D’ici la fin septembre, lorsque la récolte des graines de maïs et de tournesol commencera, l’Ukraine sera confrontée à une pénurie de capacité de stockage.

La FAO a récemment annoncé un projet de 17 millions de dollars pour aider à combler le déficit de stockage. Heneghan de Gro Intelligence a noté qu’une solution temporaire pourrait être de fournir aux agriculteurs des sacs de silo pour le stockage.

Dans les régions de l’est et du sud proches de la ligne de front, les agriculteurs continuent de travailler leurs champs malgré la menace qui pèse sur leur vie.

“Cela peut être terminé en un instant par des bombardements, ou comme nous le voyons maintenant, les champs sont en feu”, a déclaré Yurii Vakulenko dans la région de Dnipropetrovsk, une fumée noire visible au loin.

Ses travailleurs risquent leur vie pour peu de retour, les installations de stockage refusant désormais de prendre leur grain, a déclaré Vakulenko.

L’Ukraine a enregistré une récolte de céréales record l’année dernière, avec 107 millions de tonnes. On en attendait encore plus cette année.

Maintenant, dans le meilleur des cas, les agriculteurs ne récolteront que 70 millions de tonnes de céréales cette année, a estimé Horbachov.
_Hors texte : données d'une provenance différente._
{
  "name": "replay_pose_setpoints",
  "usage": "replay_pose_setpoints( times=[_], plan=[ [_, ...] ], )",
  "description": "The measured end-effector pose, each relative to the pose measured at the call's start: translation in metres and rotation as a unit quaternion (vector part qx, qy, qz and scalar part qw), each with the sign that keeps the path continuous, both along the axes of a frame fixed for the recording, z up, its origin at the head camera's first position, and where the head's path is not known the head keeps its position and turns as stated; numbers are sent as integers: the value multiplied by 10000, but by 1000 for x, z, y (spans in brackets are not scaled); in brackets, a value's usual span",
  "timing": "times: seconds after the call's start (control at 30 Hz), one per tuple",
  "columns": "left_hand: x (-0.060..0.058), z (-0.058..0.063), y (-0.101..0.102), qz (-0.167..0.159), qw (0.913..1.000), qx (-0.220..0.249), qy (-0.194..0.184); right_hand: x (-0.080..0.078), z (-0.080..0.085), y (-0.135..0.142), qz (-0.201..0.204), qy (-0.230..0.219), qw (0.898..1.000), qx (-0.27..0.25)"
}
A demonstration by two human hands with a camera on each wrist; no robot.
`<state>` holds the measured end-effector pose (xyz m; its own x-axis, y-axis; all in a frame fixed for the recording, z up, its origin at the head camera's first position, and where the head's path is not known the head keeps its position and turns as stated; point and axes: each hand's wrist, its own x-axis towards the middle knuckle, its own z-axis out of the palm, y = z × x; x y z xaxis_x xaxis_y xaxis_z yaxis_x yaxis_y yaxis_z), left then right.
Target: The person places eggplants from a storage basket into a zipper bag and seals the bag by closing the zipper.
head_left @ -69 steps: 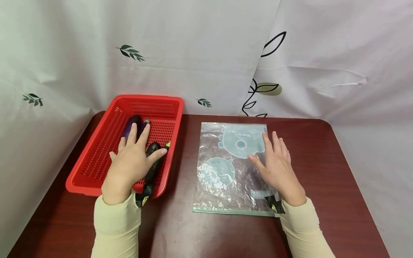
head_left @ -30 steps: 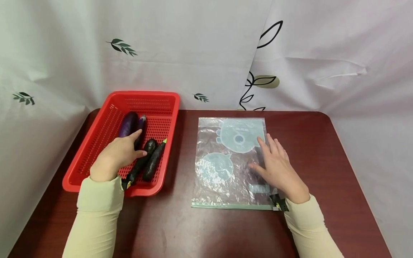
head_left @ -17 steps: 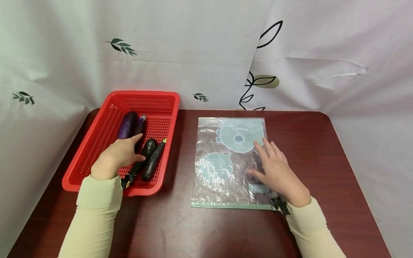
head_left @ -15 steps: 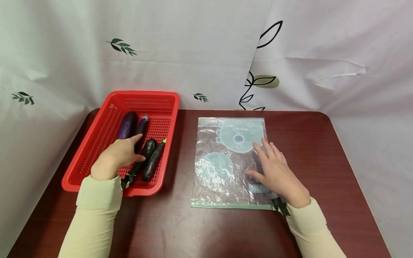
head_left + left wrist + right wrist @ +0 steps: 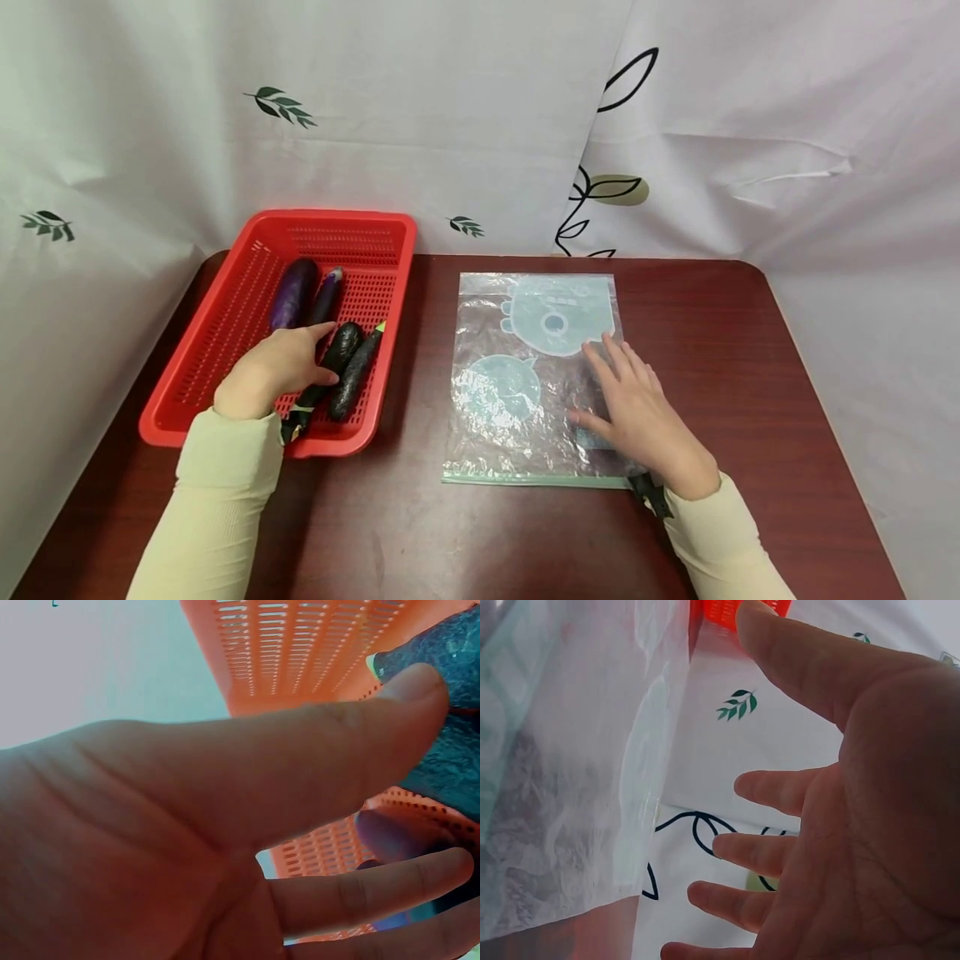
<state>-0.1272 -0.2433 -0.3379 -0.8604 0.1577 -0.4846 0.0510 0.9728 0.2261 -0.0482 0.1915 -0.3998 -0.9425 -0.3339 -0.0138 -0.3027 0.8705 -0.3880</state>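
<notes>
In the head view my left hand (image 5: 273, 371) is low inside the red basket (image 5: 408, 275), thumb and index finger apart. Its index fingertip is close to a slim purple eggplant (image 5: 327, 298), and the thumb is over a dark green, zucchini-like vegetable (image 5: 343, 346). The other fingertips are hidden there; in the left wrist view the fingers (image 5: 367, 892) look straight, with nothing gripped. A thicker eggplant (image 5: 295, 292) and a second dark vegetable (image 5: 357, 379) with a yellow-green tip lie alongside. Above a flat clear zip bag (image 5: 555, 400), my right hand (image 5: 647, 421) spreads its fingers, holding nothing.
The basket stands at the left of a dark red-brown table (image 5: 427, 533). White printed fabric (image 5: 420, 117) hangs behind it. The bag's green zip edge (image 5: 536, 481) faces the near side.
My left hand has lowered from over the basket in among the vegetables. The slim eggplant has shifted slightly rightward beside it. My right hand has drawn a little nearer over the bag.
</notes>
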Motion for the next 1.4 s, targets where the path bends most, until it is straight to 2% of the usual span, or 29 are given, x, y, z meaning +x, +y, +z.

« Sans ouvrir les ports (de la mer Noire), je ne vois aucune solution pour que les agriculteurs ukrainiens survivent », a-t-il déclaré. « Et s’ils ne survivent pas, nous ne pourrons pas nourrir les pays africains.

Francesca Ebel, Valerii Rezik et Oleksandr Stashevskyi en Ukraine et Aya Batrawy à Dubaï, Émirats arabes unis, ont contribué.